A Phnom Penh, au Cambodge, il existe un milieu artistique et culturel très dynamique. Composé de Cambodgiens et d’expatriés installés dans la capitale, ils et elles sont peintres, photographes, plasticiens, galeristes, écrivains, musiciens, enseignants… L’un des lieux de rencontres favoris de cette communauté est le Java Café and Gallery, à deux pas du monument de l’Indépendance. Cet espace convivial, qui comporte un étage, propose des expositions en permanence, notamment de jeunes artistes cambodgiens.

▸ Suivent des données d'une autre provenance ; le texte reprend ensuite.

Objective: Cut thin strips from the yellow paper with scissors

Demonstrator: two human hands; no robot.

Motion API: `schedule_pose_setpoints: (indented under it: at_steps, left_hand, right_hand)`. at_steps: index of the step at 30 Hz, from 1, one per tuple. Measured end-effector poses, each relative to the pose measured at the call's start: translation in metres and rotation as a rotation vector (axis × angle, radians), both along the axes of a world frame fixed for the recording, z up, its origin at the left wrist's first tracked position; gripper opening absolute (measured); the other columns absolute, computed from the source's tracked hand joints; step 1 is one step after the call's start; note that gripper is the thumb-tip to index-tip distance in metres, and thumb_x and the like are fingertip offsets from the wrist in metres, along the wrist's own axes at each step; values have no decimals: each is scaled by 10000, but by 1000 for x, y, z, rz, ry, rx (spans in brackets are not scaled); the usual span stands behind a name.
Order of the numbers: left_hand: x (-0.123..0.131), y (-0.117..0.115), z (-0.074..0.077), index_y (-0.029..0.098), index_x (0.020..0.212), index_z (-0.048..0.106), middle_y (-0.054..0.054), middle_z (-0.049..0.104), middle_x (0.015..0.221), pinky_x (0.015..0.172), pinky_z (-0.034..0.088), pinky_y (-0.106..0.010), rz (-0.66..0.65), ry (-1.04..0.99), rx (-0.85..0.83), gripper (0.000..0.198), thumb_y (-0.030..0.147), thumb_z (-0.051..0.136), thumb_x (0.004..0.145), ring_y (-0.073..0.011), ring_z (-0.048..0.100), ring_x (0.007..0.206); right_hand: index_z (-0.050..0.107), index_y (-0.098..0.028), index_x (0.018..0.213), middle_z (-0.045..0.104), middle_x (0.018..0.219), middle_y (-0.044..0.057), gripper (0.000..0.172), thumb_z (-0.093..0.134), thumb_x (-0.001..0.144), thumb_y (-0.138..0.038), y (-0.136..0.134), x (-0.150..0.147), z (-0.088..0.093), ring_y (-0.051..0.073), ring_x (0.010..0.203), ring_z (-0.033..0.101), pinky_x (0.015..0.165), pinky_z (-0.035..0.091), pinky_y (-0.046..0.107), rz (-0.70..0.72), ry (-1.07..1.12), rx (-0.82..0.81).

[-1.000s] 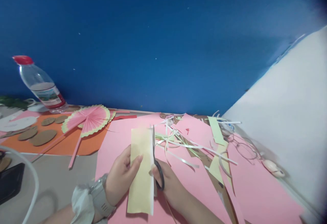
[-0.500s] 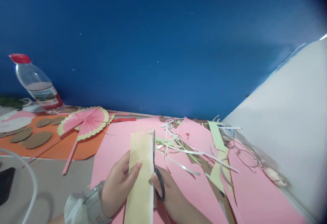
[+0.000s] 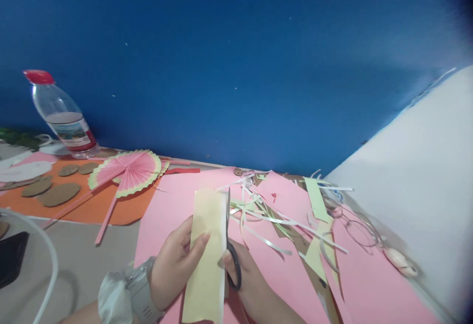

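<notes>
A long pale yellow strip of paper [image 3: 209, 270] with a white right edge stands lengthwise before me. My left hand [image 3: 177, 260] pinches its left side, thumb on the front and fingers behind. At the paper's right edge, my right hand [image 3: 246, 270] grips black-handled scissors [image 3: 234, 267], thumb through a loop. Their blade points away from me along the white edge. I cannot tell how far the blades are apart, as the paper covers part of them. Pink paper sheets [image 3: 166, 196] lie beneath both hands.
Thin paper strips [image 3: 258, 210] lie tangled beyond the scissors. Pink-and-green paper fans [image 3: 129, 169] rest on orange paper [image 3: 121, 213] at left, near cardboard ovals [image 3: 59, 194] and a red-capped bottle [image 3: 70, 117]. A white cable [image 3: 55, 260] and black phone-like object [image 3: 13, 257] are nearer. A white mouse [image 3: 401, 262] sits right.
The view has shifted slightly, so most things sit further right. The paper's lower end now shows above the bottom of the picture. Both hands keep their holds.
</notes>
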State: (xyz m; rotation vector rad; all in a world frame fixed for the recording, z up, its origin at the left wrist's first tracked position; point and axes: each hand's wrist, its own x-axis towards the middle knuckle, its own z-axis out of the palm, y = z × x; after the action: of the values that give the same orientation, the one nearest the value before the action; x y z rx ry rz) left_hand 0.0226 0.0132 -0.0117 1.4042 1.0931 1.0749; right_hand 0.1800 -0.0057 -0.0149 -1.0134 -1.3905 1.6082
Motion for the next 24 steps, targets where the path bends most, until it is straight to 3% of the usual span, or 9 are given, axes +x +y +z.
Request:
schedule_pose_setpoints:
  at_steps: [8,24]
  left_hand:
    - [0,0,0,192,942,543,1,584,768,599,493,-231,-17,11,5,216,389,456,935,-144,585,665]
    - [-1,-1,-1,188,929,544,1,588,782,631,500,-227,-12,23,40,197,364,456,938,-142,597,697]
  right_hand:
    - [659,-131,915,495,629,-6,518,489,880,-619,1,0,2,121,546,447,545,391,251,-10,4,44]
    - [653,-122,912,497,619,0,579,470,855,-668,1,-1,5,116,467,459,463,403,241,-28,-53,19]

C’est là que nous avons rencontré le peintre et photographe Heng Ravuth. Né à Phnom Penh en 1985, diplômé de l’Université royale des Beaux-arts, membre fondateur du collectif artistique Stiev Selapak (« Les rebelles de l’art », en français), il fait partie de cette nouvelle génération d’artistes qui n’hésitent pas à bousculer les codes habituels, à revendiquer une totale liberté de création, quitte à choquer dans une société très influencée par ses traditions religieuses. Jusqu’au 30 septembre, il présente au Java Café and Gallery une nouvelle série de peintures intitulée « Drunk Nude », une série d’autoportraits en acrylique qui complète des créations précédentes qui utilisaient également les techniques de la photographie numérique.